▶ [What you are asked to do]
Copy out every line of the listing in which "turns" appears.

▶ [Input data]
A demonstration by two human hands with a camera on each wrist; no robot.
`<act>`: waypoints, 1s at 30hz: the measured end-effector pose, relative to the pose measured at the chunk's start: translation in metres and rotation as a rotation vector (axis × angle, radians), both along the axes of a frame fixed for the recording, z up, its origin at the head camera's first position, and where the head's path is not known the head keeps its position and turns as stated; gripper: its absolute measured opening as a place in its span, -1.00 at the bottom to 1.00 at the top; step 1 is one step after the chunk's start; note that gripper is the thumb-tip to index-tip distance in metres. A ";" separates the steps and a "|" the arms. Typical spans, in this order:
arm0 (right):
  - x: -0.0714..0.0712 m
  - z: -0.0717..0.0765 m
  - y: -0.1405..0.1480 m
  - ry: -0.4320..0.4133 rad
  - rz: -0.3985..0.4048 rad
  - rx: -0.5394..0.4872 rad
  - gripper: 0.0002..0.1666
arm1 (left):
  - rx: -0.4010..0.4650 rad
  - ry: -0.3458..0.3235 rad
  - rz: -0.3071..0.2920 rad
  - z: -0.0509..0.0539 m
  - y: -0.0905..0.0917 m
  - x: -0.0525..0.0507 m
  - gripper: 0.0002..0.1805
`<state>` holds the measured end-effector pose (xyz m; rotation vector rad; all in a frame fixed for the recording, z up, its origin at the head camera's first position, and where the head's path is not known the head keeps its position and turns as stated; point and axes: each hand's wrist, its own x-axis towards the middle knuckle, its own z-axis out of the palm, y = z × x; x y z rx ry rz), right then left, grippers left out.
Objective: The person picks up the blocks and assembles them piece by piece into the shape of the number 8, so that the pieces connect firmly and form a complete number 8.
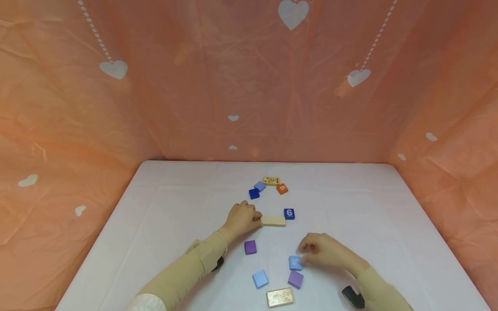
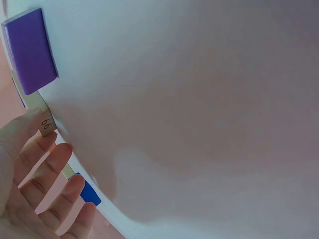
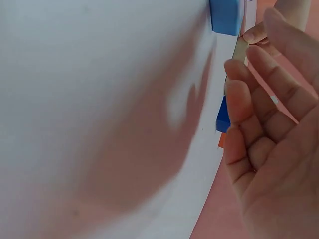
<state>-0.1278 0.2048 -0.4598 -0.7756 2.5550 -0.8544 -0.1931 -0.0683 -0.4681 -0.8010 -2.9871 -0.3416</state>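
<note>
My left hand (image 1: 240, 219) pinches the left end of a pale wooden domino-like block (image 1: 273, 221) lying on the white table; the left wrist view shows "66" marked on its end (image 2: 46, 123). A dark blue tile with a 6 (image 1: 289, 213) sits at the block's right end. My right hand (image 1: 328, 252) hovers with loosely bent fingers and holds nothing. Nearest to it is a light blue tile with a number (image 1: 295, 262), with a purple tile (image 1: 295, 279) just below. Another purple tile (image 1: 250, 247) lies near my left wrist.
Toward the back are a yellow patterned block (image 1: 271, 180), an orange tile (image 1: 282, 188), a light blue tile (image 1: 260, 186) and a dark blue tile (image 1: 254, 193). Closer in lie a pale blue tile (image 1: 260, 278) and a gold block (image 1: 280, 297). Orange cloth (image 1: 264, 108) surrounds the table.
</note>
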 end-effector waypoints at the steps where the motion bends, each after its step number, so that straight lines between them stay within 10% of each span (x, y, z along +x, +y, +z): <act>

▶ [Answer to this exercise]
`<act>`: waypoints, 1s at 30hz: the measured end-effector pose, relative to the pose measured at the chunk's start: translation in metres and rotation as a rotation vector (axis × angle, radians), both along the axes of a frame fixed for the recording, z up, its origin at the head camera's first position, and where the head's path is not known the head keeps its position and turns as stated; gripper: its absolute measured opening as a place in its span, -1.00 at the bottom to 1.00 at the top; step 1 is one step after the chunk's start; note that gripper is the thumb-tip to index-tip distance in metres. A ";" separates the steps and a "|" the arms. Typical spans, in this order:
`<state>` holds the measured end-effector pose (xyz m; rotation vector rad; all in a frame fixed for the recording, z up, its origin at the head camera's first position, and where the head's path is not known the head keeps its position and turns as stated; point and axes: each hand's wrist, its own x-axis towards the middle knuckle, its own z-axis out of the palm, y = z × x; x y z rx ry rz), right then left, grippers left out.

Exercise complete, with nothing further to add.